What is needed> Using the entries that follow, transcribe only the lines from the line with "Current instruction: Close" to the line with "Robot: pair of", both included, exactly as they stand and without pictures.

━━━ Recorded data ━━━

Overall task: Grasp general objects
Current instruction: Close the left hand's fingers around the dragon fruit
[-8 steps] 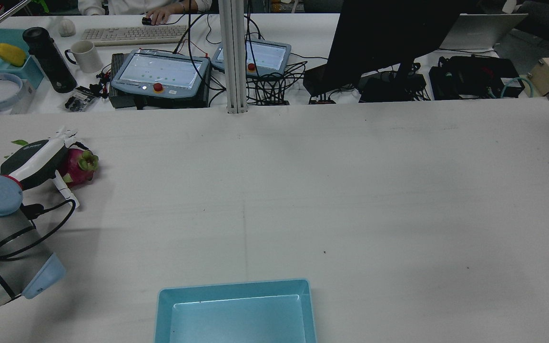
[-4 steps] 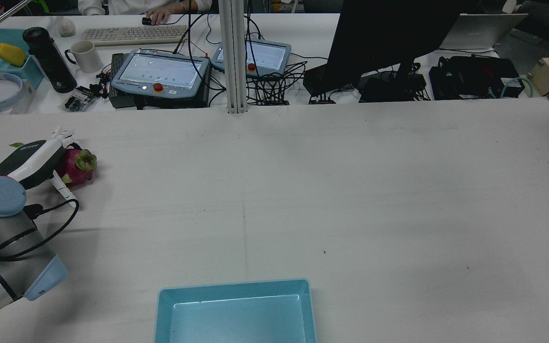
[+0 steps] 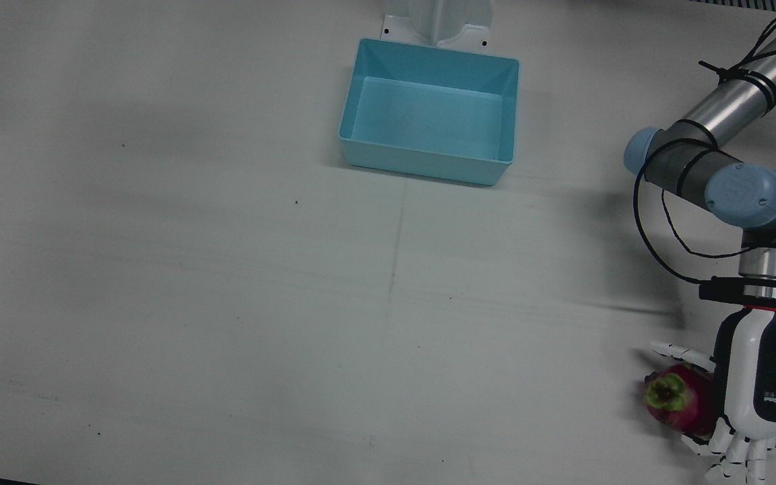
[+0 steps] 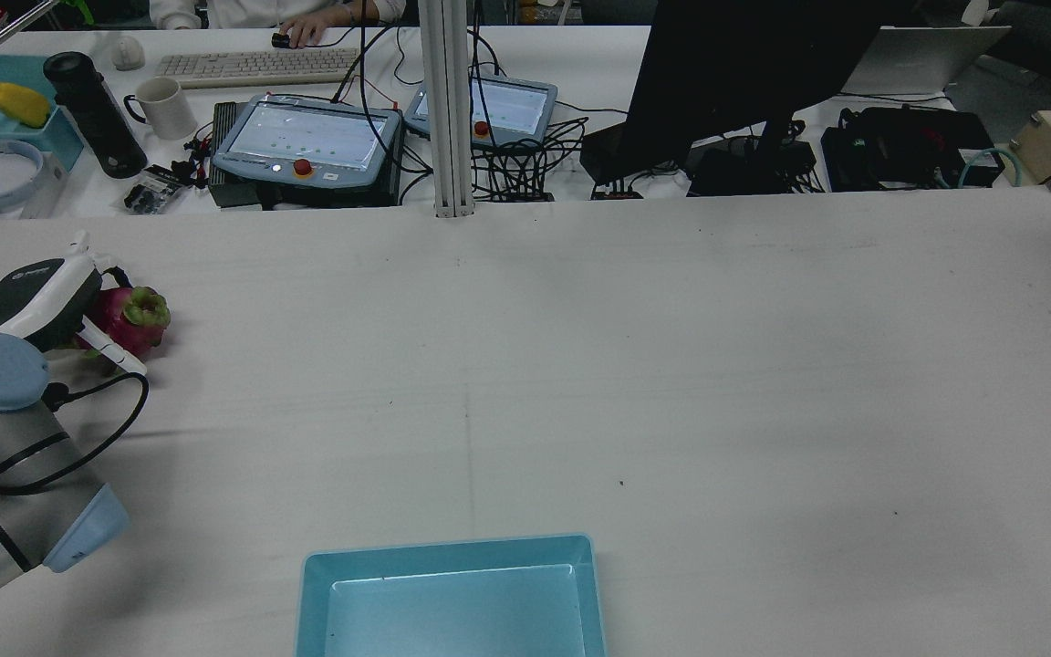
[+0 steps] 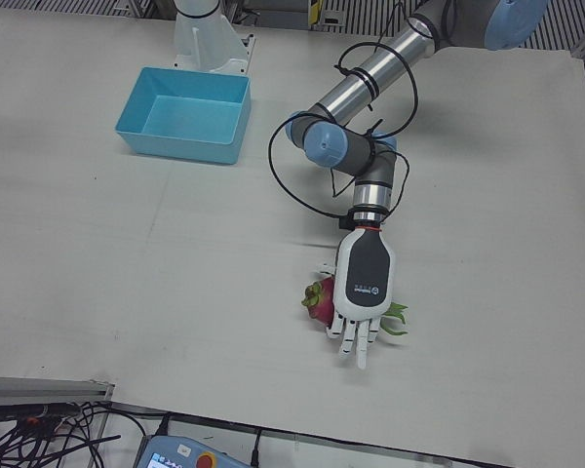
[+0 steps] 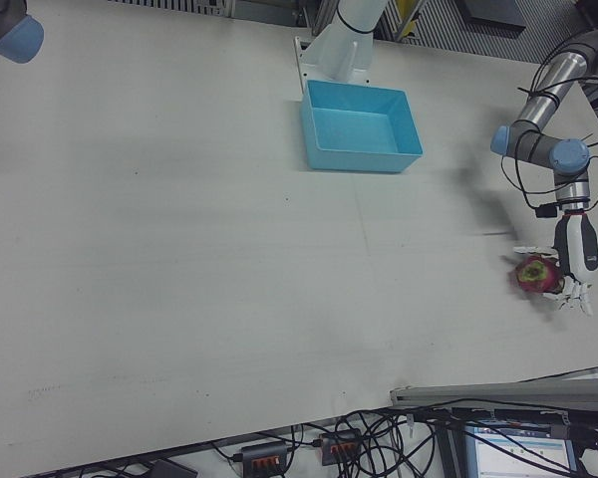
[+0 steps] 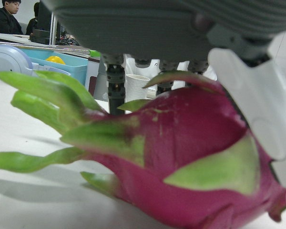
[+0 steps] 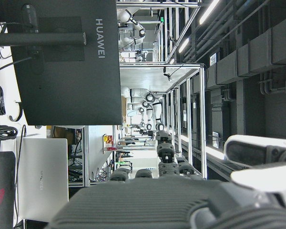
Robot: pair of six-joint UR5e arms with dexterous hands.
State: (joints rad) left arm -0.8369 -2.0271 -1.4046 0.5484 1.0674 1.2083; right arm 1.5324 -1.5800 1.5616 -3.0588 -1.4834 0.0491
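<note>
A magenta dragon fruit [image 4: 130,318] with green scales lies on the white table at its far left in the rear view. My left hand [image 4: 31,294] hovers flat over it, palm down, fingers stretched and spread, so it is open. From above, the left hand [image 3: 760,380] covers one side of the dragon fruit [image 3: 679,400], with the thumb splayed behind it. The left hand view is filled by the dragon fruit [image 7: 181,157] right under the palm. My right hand [image 8: 171,202] shows only in its own view, raised, fingers extended, holding nothing.
A light blue bin [image 3: 422,168] stands empty near the pedestals, seen as the bin [image 4: 448,546] at the rear view's bottom edge. Beyond the table's far edge are pendants [image 4: 306,141], a monitor [image 4: 726,73], cables and a person's hand [image 4: 302,32] on a mouse.
In the rear view my left hand has slid to the left and slightly away, and the dragon fruit has shifted left along with it.
</note>
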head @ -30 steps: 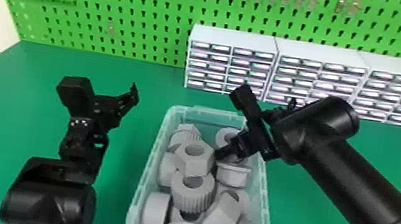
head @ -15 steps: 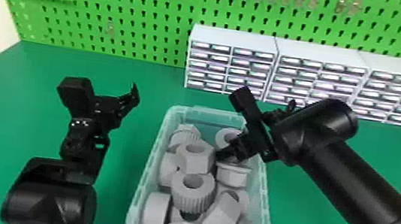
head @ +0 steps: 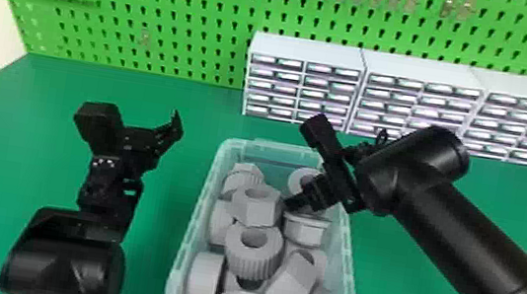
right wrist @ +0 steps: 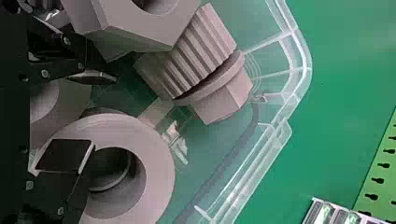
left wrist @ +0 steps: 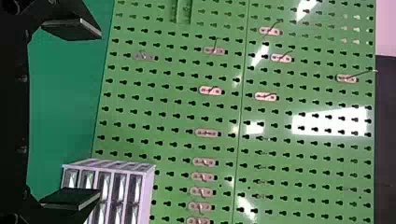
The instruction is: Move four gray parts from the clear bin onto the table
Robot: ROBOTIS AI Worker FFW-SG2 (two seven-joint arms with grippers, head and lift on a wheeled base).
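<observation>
At the middle of the green surface (head: 518,202), the gray parts sit in the clear bin (head: 185,247), my right jaws (head: 293,204) reaching in among them.
In the head view, the hexagonal part (head: 267,212) lies just beside those jaws, with the ribbed ring (head: 250,259) nearer; the hollow round part (head: 297,178) lies toward the bin's far right. My left jaws (head: 169,132) are left of the bin, well apart from it. In the left wrist view, those left jaws (left wrist: 100,113) stand wide open with nothing between them, facing the pegboard (left wrist: 173,112) and the drawer units (left wrist: 147,186). In the right wrist view, my right jaws (right wrist: 105,113) are parted too, one finger (right wrist: 65,154) overlapping the hollow round part's opening; I can't tell whether it touches.
</observation>
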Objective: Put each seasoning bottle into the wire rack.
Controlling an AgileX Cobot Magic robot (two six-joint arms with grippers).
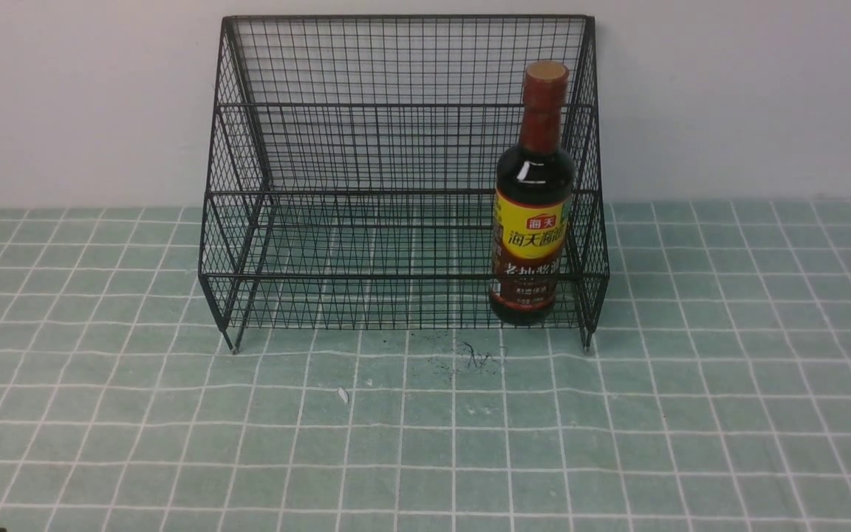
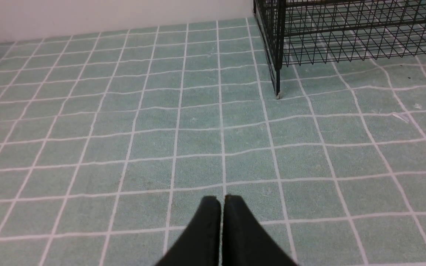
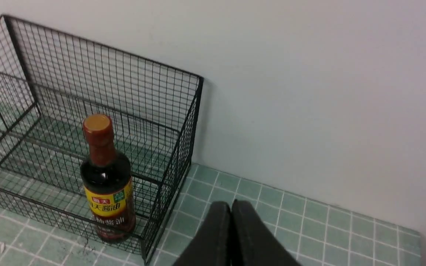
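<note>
The seasoning bottle [image 1: 532, 222] stands upright inside the wire rack [image 1: 396, 277], on the lowest tier at its right end, close to the side mesh. To my eye the placing step is done (no other bottle shows anywhere), so the next move calls only for keeping the arms clear. The right hand [image 3: 231, 207] hovers outside the rack's right side, fingers pressed together, holding nothing. The left hand [image 2: 222, 201] is likewise closed and empty, low over the desk [image 1: 425, 451], apart from the rack.

The seasoning bottle [image 1: 533, 199] reads 海天, then probably 海天酱油.
</note>
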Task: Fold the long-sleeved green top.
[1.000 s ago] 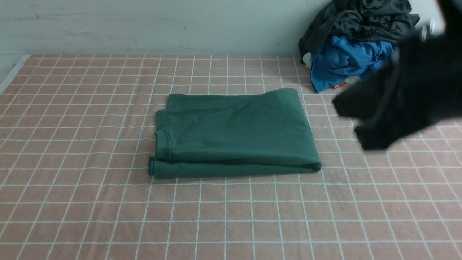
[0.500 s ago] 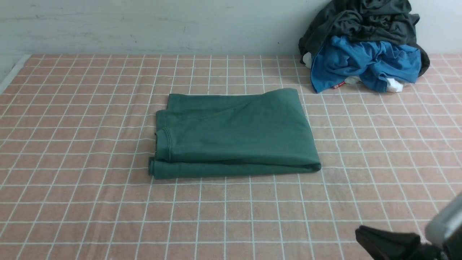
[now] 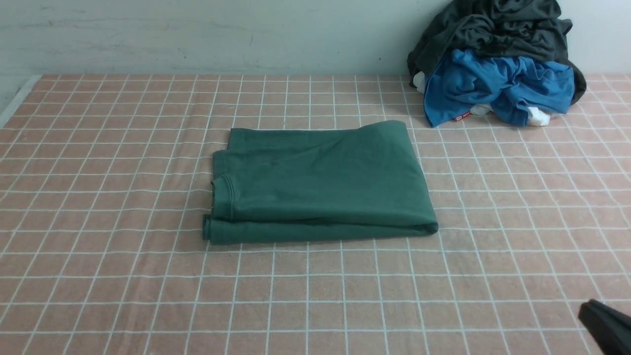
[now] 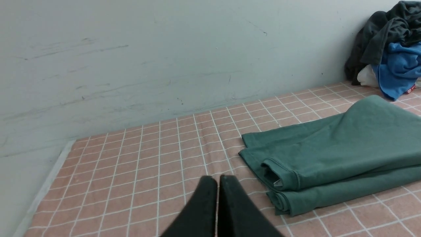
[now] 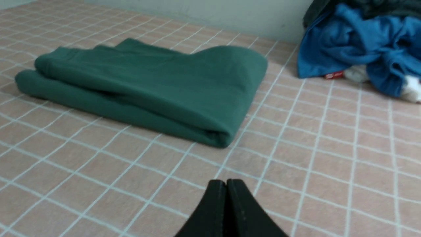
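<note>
The green long-sleeved top [image 3: 320,185] lies folded into a thick rectangle in the middle of the checked cloth, its ribbed edge at the left side. It also shows in both wrist views [image 4: 335,154] [image 5: 148,87]. My left gripper [image 4: 218,179] is shut and empty, hovering over bare cloth beside the top's ribbed edge. It is out of the front view. My right gripper [image 5: 226,182] is shut and empty, off the top's folded corner. Only a black tip of it [image 3: 604,323] shows at the front view's lower right corner.
A heap of clothes sits at the back right against the wall: a dark grey-black garment [image 3: 493,24] over a bright blue one [image 3: 493,84]. The pale wall [image 3: 197,34] bounds the far side, and the cloth's left edge [image 3: 17,101] runs beside a pale strip.
The right arm has swung from in front of the clothes heap down to the lower right corner and nearly left the front view. The top has not moved.
</note>
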Tool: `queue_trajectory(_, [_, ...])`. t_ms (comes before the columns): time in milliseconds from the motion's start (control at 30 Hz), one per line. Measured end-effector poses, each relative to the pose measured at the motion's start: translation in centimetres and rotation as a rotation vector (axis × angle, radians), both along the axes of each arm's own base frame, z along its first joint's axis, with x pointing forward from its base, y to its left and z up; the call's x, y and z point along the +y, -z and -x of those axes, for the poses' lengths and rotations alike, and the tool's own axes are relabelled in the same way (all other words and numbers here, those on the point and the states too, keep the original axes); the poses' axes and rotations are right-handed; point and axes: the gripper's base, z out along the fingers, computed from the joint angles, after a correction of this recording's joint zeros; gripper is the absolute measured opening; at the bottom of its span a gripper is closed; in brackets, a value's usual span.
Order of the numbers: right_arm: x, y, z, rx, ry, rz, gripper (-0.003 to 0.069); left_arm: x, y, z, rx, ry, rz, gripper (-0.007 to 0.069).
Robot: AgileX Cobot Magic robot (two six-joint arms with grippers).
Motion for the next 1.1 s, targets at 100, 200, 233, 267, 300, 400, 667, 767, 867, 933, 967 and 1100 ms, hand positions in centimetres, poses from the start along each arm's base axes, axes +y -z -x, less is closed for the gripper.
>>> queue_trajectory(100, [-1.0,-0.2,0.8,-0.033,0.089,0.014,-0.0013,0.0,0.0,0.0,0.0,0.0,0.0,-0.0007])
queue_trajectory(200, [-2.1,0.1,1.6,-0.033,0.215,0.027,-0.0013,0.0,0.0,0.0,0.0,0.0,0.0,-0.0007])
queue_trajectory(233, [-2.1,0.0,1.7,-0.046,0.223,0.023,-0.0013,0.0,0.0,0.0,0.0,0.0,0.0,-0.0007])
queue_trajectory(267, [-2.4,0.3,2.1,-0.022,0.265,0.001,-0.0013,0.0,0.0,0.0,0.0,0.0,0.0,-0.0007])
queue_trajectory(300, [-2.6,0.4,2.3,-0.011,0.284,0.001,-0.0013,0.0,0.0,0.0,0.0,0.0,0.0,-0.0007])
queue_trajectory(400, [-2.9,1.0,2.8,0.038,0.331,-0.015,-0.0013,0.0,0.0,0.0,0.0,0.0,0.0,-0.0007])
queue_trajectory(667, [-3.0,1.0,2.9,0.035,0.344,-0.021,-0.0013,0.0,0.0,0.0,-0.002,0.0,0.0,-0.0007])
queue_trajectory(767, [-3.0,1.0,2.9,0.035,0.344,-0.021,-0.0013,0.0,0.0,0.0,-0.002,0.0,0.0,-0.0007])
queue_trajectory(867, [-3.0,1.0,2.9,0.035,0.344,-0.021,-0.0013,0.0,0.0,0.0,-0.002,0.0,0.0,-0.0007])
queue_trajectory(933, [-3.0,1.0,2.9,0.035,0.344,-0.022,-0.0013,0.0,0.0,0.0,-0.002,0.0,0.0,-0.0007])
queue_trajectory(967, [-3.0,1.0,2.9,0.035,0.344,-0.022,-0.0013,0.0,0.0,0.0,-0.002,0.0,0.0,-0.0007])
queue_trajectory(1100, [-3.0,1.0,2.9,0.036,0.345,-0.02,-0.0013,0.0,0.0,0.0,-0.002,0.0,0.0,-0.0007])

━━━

Written answer>
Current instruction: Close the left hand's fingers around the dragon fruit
[-8 steps] 
[-4 steps] 
[+0 steps] 
[+0 steps] 
[+0 steps] 
[+0 steps] 
[+0 steps] 
[+0 steps] 
Robot: pair of six-joint UR5e arms with dexterous hands.

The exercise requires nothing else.